Gaga—born Stefani Germanotta—co-wrote the track with her fiancé, Michael Polansky, a venture capitalist who’s spent the last five years not only loving her but helping her see that she deserves happiness. Their engagement, confirmed last year, was rooted in a simple moment years ago when Polansky asked, “If I ever propose, what should I do?” Gaga’s answer was clear: Wrap a blade of grass around my finger, and I’ll say yes.

That sentiment became the foundation of the song, a haunting yet hopeful meditation on love, healing, and the ghosts of the past. The lyrics paint a picture not of fairy-tale perfection but of love’s quiet, enduring strength. There’s imagery of a burned-down church, of makeshift rings worn like scars—reminders that love is often built from what’s been broken.

“For me, Blade of Grass is about what it takes to get to love,” Gaga says. “When I stood in my backyard, looking at the ocean, I thought about every person I’ve left behind, every version of myself I’ve outgrown. And yet, here I was—standing in this moment, feeling whole.”
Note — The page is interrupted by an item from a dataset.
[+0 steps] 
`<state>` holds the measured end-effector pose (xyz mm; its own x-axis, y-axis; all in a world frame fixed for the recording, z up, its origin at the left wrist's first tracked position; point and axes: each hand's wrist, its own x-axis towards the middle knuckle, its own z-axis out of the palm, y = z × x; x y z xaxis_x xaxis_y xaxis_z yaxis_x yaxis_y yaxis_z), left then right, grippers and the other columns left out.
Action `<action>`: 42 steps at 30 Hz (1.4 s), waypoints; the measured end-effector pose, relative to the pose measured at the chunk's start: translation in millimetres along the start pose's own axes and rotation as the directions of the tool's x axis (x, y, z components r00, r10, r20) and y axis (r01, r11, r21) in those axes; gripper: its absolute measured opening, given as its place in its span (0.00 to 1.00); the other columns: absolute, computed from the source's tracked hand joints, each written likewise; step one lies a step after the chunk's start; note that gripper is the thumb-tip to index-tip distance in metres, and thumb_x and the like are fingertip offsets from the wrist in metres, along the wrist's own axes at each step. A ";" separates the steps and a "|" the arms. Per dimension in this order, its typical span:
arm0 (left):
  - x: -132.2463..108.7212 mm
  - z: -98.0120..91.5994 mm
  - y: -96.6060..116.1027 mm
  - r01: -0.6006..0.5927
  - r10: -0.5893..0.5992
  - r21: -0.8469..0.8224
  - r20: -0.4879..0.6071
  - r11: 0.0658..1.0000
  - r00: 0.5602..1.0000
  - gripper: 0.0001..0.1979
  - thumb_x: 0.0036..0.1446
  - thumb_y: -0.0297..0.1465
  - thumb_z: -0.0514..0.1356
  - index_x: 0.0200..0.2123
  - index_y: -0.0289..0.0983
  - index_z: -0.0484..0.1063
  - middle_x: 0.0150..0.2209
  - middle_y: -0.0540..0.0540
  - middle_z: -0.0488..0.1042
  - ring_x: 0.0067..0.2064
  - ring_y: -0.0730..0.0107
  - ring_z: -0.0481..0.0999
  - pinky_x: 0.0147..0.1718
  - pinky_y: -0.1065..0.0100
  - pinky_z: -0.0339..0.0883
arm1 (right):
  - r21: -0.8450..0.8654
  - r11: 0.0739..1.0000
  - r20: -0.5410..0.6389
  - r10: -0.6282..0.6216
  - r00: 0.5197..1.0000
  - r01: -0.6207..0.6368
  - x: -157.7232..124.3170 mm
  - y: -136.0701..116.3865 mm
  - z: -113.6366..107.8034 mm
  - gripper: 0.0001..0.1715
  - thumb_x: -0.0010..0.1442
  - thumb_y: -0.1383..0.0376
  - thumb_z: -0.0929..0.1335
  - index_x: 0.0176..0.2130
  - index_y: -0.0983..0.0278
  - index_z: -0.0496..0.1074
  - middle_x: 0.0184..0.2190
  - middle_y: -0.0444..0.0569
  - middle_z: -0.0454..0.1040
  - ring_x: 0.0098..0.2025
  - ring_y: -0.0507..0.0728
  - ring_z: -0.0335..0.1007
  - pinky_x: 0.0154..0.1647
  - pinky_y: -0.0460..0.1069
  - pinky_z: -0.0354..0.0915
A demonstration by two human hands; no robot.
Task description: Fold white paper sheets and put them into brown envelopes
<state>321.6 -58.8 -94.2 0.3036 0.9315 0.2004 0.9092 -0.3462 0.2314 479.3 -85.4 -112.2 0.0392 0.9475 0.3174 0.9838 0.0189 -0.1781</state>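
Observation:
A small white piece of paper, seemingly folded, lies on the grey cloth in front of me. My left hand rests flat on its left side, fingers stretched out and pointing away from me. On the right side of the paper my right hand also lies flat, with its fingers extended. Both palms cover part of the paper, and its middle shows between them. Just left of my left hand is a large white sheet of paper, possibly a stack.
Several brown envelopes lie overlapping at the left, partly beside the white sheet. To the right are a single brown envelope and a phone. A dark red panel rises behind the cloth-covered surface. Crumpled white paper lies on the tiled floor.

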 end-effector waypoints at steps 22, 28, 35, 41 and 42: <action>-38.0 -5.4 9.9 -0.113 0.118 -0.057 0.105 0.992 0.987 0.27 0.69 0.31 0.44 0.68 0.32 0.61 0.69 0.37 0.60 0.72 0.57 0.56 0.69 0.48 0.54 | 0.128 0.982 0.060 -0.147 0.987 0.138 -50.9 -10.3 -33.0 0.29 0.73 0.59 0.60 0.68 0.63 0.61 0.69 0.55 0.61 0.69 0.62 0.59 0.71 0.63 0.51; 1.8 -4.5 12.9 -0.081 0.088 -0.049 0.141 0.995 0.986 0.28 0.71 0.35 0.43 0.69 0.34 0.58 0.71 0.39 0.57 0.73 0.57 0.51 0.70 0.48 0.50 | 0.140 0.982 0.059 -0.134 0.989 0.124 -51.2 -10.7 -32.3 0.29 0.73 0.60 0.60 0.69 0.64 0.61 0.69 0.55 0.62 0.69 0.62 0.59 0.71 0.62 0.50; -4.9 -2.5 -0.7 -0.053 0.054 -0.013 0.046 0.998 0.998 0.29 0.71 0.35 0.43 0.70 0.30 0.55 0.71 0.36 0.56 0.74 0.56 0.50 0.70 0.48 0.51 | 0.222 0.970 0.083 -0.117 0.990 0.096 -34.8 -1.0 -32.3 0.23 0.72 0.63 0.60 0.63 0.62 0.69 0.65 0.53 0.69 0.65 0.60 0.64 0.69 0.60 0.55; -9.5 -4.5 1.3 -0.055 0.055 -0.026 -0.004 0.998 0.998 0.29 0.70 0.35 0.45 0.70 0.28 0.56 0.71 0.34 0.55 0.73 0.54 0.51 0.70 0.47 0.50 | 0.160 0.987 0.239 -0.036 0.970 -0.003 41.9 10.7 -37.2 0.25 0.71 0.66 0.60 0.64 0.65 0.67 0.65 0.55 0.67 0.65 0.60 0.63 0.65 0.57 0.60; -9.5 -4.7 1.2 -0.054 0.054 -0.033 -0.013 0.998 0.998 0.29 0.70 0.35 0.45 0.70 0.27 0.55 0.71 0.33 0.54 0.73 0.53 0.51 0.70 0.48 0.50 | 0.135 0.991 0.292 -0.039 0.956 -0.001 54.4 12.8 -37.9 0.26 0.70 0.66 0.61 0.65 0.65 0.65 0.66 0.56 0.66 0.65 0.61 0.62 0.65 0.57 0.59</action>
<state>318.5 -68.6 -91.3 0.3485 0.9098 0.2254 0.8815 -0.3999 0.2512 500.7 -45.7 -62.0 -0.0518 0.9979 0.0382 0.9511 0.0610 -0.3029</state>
For an artist who once believed she had to suffer to create, happiness is a radical act. And it wasn’t an easy shift. Gaga credits Polansky with helping her realize that she didn’t have to be in pain to make great art.

“He told me, ‘You could be a lot happier,’” she recalls. “It was hard to hear. I thought I was hiding it well. But he saw me. He helped me take control of my life.”

And so, Mayhem is born from that duality—the wild abandon of a club anthem, the vulnerability of a love song, the push and pull between chaos and clarity. It’s Gaga at her most adventurous, but also her most grounded.